Jean Delville was a Belgian symbolist painter, author, poet, polemicist, teacher, and Theosophist. Delville was the leading exponent of the Belgian Idealist movement in art during the 1890s. He held, throughout his life, the belief that art should be the expression of a higher spiritual truth and that it should be based on the principle of Ideal, or spiritual Beauty. He executed a great number of paintings during his active career from 1887 to the end of the second World War (many now lost or destroyed) expressing his Idealist aesthetic. Delville was trained at the Académie des Beaux-arts in Brussels.

Characteristically, Delville's paintings are idea-based, expressing philosophical ideals. The main underlying theme of his paintings, especially during his early career, has to do with initiation and the transfiguration of the inner life of the soul towards a higher spiritual purpose. Specifically, they deal with themes symbolising Ideal love, death and transfiguration, and the relationship between the material and metaphysical dimensions. His paintings and finished drawings are an expression of a highly sensitive visionary imagination articulated through precisely observed forms drawn from nature. He also had a brilliant gift for colour and composition and excelled in the representation of human anatomy.

Delville's artistic style is strongly influenced by the Classical tradition. He was a lifelong advocate of the value of the Classical training taught in the Academies. He believed that the discipline acquired as a result of this training was not an end in itself, but rather a valuable means of acquiring a solid drawing and painting technique to allow artists freely to develop their personal artistic style, without inhibiting their individual creative personality.

Delville was a respected Academic art teacher. He was employed at the Glasgow School of Art from 1900 to 1905, having been brought to the attention of the GSA authorities by Charles Vanderstappen, the head of the Brussels Beaux-Arts School. Delville was appointed as Professor of the Life Classes and was one of the first continental masters at the School (Johan Keller, the Dutch modelling master had been on the staff since 1897). The success of his appointment led to several other continental artists being sought for posts at the School in architecture, design, art history and fine art. Delville returned to teach in Belgium in 1905 as Professor of drawing at the Académie des Beaux-arts in Brussels, staying there until 1937.

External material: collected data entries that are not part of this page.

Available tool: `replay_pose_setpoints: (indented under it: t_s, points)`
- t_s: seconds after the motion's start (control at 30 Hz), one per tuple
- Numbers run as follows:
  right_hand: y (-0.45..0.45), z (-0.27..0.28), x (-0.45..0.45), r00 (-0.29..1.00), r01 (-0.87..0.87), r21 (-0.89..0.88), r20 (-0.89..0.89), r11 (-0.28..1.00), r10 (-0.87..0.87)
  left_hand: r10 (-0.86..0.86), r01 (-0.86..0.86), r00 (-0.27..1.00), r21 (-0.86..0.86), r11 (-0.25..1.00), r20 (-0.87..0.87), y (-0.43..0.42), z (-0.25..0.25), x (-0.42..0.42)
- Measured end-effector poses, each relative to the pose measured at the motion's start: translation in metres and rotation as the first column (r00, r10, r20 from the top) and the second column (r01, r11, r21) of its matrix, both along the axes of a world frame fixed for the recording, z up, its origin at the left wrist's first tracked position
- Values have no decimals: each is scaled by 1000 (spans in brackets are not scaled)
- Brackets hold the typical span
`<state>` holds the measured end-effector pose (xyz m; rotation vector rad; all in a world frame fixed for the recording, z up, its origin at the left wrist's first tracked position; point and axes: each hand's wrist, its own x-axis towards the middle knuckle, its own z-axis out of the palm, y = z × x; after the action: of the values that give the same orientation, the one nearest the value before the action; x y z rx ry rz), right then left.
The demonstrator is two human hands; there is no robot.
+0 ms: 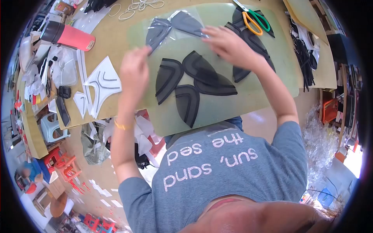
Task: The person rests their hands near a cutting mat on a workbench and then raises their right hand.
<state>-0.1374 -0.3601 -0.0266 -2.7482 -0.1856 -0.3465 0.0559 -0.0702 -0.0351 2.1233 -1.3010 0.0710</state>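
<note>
A clear plastic sheet [171, 34] lies at the far side of the green mat [163, 120], with two dark curved fabric pieces [187, 23] on or under it; I cannot tell which. My left hand [135, 70] is slightly blurred, its fingers closed at the sheet's lower left edge by a piece's tip. My right hand [225, 43] has its fingertips pinched at the sheet's right edge. Nearer my body, several sheer black cup-shaped pieces [187, 104] with dark curved bands lie partly overlapping on the mat.
Scissors [253, 23] with green and orange handles rest on more black pieces [254, 42] at right. White paper patterns [104, 82] and a pink bottle [74, 37] are at left. Black straps [303, 58] hang at the right; white cord [138, 7] lies at the back.
</note>
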Motion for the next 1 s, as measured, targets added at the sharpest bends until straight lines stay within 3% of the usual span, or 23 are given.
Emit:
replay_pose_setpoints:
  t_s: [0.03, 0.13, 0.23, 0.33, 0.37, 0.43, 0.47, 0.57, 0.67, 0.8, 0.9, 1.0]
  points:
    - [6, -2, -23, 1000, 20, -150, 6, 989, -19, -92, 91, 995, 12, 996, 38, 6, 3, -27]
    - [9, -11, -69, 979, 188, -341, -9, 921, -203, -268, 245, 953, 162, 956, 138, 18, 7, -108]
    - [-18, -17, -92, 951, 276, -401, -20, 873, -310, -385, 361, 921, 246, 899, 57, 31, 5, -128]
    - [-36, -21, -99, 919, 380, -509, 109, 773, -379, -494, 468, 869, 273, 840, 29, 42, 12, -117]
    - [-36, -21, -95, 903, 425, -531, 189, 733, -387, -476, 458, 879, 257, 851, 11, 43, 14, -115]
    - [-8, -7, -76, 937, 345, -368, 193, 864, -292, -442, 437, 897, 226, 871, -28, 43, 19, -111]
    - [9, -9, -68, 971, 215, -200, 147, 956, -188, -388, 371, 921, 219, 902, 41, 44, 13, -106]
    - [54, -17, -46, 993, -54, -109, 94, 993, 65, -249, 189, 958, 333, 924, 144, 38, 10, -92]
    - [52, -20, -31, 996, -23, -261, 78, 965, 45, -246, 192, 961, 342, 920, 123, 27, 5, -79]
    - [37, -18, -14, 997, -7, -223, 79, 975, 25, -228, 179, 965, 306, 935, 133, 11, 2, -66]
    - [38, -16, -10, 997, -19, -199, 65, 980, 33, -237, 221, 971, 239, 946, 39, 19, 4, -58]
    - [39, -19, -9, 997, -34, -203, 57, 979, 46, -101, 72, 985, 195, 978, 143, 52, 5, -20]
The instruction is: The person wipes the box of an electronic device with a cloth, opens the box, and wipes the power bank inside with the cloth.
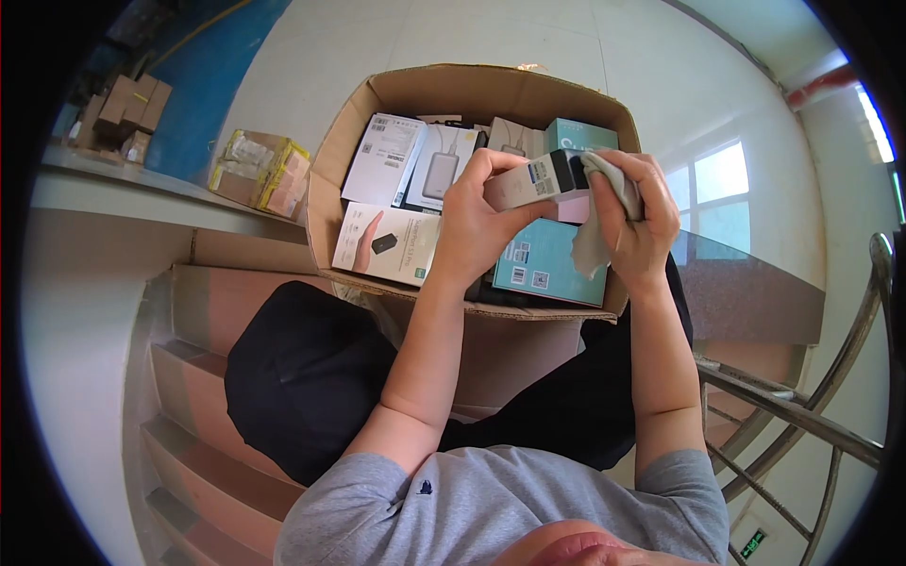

Delville was only expected to visit GSA for part of the year. This policy was deliberate to ensure that the artists continued to maintain their professional work, and as a policy, it was applicable to many of the senior staff. The major influence of Delville’s reign lay in the stress on composition - it was seen as the apex of the painting course by Newbery and others at the School. Drawing by students were often life size and the joint teaching of Delville and fellow Belgian Paul Artot, led to very effective figure work being produced at the School and Delville’s influence also became apparent in the Symbolist work of some of his students.

Delville was also a prolific and talented author. He published a very great number of journal articles during his lifetime as well as four volumes of poetry, including his Le Frisson du Sphinx (1897) and Les Splendeurs Méconnues (1922). He wrote more than a dozen books and pamphlets relating to art and esoteric subjects.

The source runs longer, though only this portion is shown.